On the other hand, when somebody talks endlessly without asking questions or waiting for the others to speak up, I think that they are selfish and only care about themselves.

But I am wrong.

Talkative people like Sarah have different ways of showing interest. When talkative people are interested in someone, they talk. Talking is their way of showing interest. Talking means opening up themselves and encouraging other people to talk in turn.

Now I understand why I found it strange that she seemed interested in talking to me, even though all she did was talk about herself; I didn’t understand that talking in itself was her way of showing interest and inviting me into the conversation.

What I should have done

After I remembered the advice in the book and thought it through, it became very clear what I should have done; I shouldn’t have waited for the pause and taken time to figure out what to say. Instead, I should have taken over the conversation and started talking when something popped up in my mind even though I didn’t know what I was going to say exactly.

It was one of those ah-ha moments in my life. Put into words like that, it sounds very simple. But it took me twenty-something years to become fully aware of it.

Now that I realised what I had been missing all of my life, I decided to learn the way talkative people have conversations so that I would be able to communicate better with people like Sarah.

My struggle

It was easier said than done.

My conversational style is something I’d had for over twenty years, so it was only natural that it wasn’t very easy to change.

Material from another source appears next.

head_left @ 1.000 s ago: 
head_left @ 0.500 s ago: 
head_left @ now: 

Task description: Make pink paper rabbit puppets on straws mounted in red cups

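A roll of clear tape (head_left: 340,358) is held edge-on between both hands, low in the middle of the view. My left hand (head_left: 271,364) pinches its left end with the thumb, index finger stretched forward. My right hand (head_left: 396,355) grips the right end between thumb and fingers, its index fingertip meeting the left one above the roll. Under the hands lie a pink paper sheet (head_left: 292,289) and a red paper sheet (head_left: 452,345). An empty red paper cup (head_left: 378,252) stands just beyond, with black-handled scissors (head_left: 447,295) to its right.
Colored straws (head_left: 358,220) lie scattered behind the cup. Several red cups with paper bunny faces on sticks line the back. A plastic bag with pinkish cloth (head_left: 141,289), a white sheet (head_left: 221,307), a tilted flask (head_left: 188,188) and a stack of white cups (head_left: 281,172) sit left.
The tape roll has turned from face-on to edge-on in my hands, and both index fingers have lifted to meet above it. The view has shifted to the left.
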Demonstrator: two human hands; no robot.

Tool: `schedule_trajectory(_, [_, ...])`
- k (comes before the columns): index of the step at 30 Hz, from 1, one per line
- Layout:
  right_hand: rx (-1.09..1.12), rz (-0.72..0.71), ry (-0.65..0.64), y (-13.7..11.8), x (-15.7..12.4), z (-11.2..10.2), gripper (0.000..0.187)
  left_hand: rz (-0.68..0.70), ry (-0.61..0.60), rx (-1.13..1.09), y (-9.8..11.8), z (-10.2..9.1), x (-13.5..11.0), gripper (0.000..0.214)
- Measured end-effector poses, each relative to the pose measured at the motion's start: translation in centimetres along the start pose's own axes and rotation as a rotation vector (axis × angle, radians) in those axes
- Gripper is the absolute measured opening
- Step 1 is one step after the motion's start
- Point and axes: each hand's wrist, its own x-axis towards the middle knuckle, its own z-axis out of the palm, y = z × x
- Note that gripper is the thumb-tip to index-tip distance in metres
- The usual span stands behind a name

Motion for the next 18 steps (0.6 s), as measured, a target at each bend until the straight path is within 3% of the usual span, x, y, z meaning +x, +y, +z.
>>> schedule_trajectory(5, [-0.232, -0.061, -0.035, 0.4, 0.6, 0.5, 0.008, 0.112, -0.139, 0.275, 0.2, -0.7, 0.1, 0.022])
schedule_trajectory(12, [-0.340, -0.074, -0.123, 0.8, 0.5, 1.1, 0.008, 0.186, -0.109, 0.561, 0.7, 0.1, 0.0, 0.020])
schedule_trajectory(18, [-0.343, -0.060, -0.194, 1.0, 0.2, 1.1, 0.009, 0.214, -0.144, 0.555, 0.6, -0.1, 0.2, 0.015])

First of all, it was very uncomfortable to interrupt someone. It took me a while to get rid of the notion that it was something rude. Also, to start talking before I knew what I was going to say was difficult. It wasn’t (and it still isn’t) easy to overcome the fear that people might not care in the slightest about what I am about to say. Again, to start talking without being asked to is not exactly a piece of cake to me but, fortunately, talkative people always talk so that I don’t have to fill the silence.

Despite that, I am getting better at it. As with many things in life, the more you practise, the better you get.

The result

Even though I didn’t have the chance to meet Sarah again, I’ve met countless hyper-talkative people since then.

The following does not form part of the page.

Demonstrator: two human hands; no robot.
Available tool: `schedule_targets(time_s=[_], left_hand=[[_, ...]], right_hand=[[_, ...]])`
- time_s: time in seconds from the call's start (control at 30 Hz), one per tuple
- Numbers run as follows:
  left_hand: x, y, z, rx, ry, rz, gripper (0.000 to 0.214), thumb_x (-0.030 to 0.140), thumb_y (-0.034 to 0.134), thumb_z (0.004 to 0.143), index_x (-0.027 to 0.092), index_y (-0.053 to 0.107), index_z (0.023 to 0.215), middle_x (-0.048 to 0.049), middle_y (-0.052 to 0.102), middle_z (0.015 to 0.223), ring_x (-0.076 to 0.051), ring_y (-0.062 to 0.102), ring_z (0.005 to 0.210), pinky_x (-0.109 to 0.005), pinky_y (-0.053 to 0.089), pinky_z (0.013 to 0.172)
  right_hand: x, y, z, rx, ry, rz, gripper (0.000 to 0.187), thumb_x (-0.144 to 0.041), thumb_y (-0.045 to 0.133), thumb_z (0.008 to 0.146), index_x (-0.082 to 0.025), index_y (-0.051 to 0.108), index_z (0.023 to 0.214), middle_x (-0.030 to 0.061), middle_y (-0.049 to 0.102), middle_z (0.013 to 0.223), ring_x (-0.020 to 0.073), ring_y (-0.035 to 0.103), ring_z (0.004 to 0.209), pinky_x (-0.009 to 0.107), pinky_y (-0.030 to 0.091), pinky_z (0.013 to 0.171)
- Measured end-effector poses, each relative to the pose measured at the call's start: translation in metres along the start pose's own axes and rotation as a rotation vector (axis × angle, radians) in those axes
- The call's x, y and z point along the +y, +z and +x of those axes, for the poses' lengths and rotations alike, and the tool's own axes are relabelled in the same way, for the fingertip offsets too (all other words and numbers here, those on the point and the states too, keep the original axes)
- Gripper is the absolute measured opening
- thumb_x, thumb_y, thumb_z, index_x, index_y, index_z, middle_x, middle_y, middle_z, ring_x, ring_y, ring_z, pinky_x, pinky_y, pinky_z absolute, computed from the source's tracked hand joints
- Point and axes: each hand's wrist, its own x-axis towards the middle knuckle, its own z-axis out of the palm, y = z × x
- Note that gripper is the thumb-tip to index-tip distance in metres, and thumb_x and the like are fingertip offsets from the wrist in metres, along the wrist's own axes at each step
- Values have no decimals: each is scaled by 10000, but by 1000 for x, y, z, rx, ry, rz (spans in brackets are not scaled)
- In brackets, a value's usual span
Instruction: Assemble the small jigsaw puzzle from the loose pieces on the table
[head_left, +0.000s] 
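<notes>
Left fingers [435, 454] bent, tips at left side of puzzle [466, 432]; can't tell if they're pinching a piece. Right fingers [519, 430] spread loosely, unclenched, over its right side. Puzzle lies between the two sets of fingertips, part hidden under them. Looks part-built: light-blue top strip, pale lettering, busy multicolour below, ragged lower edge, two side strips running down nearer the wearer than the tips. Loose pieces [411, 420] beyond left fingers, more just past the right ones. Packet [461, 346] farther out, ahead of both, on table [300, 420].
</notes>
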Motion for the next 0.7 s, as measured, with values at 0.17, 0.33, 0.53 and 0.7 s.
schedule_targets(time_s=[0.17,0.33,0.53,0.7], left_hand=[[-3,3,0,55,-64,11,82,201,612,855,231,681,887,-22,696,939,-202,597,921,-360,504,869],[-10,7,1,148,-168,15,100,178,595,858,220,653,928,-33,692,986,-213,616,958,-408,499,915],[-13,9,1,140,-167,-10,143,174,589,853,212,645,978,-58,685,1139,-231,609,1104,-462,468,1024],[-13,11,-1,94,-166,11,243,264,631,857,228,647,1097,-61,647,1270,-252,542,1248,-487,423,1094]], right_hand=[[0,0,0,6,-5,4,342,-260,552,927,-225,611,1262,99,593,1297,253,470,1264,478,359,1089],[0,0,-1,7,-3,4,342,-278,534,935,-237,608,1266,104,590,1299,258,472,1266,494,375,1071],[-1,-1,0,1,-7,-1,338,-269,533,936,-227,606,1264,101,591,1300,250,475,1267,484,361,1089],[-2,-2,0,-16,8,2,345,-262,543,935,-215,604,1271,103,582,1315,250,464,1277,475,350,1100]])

Now I have many talkative friends and I enjoy having conversations with them. I wouldn’t say that I talk as much as them, but now I know that it’s OK to take over the conversation and I am much more comfortable doing it. Even though there are times when I cannot keep up with their pace, it’s good to know that it’s not because they don’t care about me but they are having a good time and enjoying my company.

Moreover, I am starting to appreciate their way of having conversations. I find it quite liberating expressing my raw thoughts freely. It’s good for me because I sometimes suppress what I want to say because I am afraid that people won’t like what I say. I also find it exciting taking over the conversation because it creates a very fun, animated conversation. Most of all, I really like the fact that I can communicate with more people, and relate to them, than before.

Perfect example in a film

If you want to check out an example of miscommunication between hyper-talkative people and less talkative ones in action, there’s a perfect film called L’Auberge Espagnole (Pot Luck).

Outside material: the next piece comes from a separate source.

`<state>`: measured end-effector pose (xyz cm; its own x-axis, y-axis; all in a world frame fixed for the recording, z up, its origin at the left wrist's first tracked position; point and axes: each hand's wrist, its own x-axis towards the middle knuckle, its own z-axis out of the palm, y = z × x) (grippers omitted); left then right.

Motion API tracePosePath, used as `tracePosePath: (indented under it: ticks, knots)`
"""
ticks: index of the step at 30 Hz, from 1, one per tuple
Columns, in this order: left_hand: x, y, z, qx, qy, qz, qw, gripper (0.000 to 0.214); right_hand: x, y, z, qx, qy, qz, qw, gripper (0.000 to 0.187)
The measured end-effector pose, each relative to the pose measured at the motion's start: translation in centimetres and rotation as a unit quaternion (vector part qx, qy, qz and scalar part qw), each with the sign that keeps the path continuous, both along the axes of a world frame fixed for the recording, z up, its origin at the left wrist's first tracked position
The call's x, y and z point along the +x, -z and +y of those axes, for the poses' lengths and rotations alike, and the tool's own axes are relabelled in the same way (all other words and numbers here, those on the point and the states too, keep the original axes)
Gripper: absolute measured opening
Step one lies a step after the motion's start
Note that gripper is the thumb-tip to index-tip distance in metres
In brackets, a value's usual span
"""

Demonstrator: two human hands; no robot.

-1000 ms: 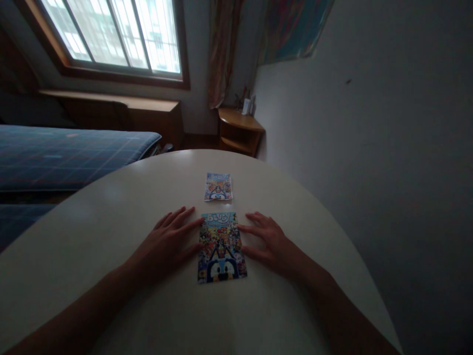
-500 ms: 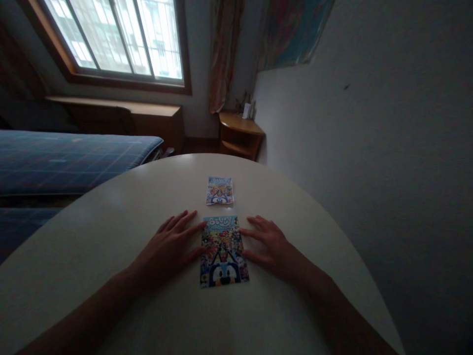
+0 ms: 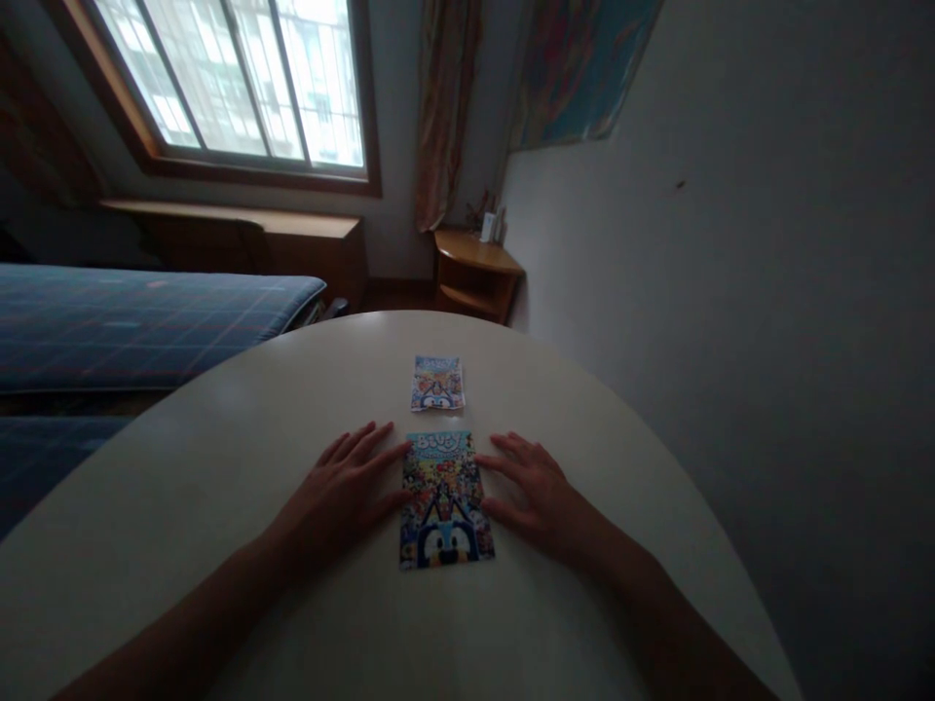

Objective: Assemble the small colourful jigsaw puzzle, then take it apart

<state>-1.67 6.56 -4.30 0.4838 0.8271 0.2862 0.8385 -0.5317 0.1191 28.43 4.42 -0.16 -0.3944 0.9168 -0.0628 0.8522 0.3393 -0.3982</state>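
A colourful picture card (image 3: 443, 498) with a blue cartoon dog lies flat on the round white table (image 3: 219, 458). My left hand (image 3: 343, 487) rests flat on the table, fingers spread, its fingertips touching the card's left edge. My right hand (image 3: 530, 484) lies flat on the other side, fingers spread against the card's right edge. A smaller card with the same picture (image 3: 437, 383) lies a little farther away, untouched.
A white wall (image 3: 730, 243) runs close along the table's right side. A bed with a blue checked cover (image 3: 131, 316) stands to the left. A wooden corner shelf (image 3: 474, 268) and a window (image 3: 241, 78) are at the back.
Both hands and the cards stay as they were on the table. Only the view has tilted slightly, so everything sits a little lower in the picture.
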Motion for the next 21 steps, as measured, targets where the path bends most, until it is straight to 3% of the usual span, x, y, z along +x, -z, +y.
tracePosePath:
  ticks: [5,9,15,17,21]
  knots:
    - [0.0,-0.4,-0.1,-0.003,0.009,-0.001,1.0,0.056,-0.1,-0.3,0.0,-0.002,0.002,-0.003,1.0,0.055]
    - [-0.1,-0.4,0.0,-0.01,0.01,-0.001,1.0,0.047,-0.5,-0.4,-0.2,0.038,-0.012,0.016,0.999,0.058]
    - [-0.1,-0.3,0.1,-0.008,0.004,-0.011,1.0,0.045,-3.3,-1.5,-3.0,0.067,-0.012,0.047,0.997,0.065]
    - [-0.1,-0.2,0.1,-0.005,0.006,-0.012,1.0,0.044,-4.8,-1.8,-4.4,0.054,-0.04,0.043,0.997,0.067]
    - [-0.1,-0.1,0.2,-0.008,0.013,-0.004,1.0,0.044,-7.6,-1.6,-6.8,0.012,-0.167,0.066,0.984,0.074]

The film is about foreign students who share a flat in Barcelona. There is a scene where the very talkative brother of one of the room-mates visits the flat. When they are having dinner together, he dominates the conversation and the others get bored. Eventually, one of the girls gets very annoyed and leaves the table saying sarcastically, ‘I love your monologues’.

The tension gets lower as they get to know the brother better, and realise that he is not a bad guy after all. But he keeps causing a bit of a rift. Even if his talkativeness were not the only thing that got on other people’s nerves, it is clear that had he talked less and listened more, it would have created a much more harmonious relationship between them.

(It’s a very good film so you should check it out if you haven’t watched it!)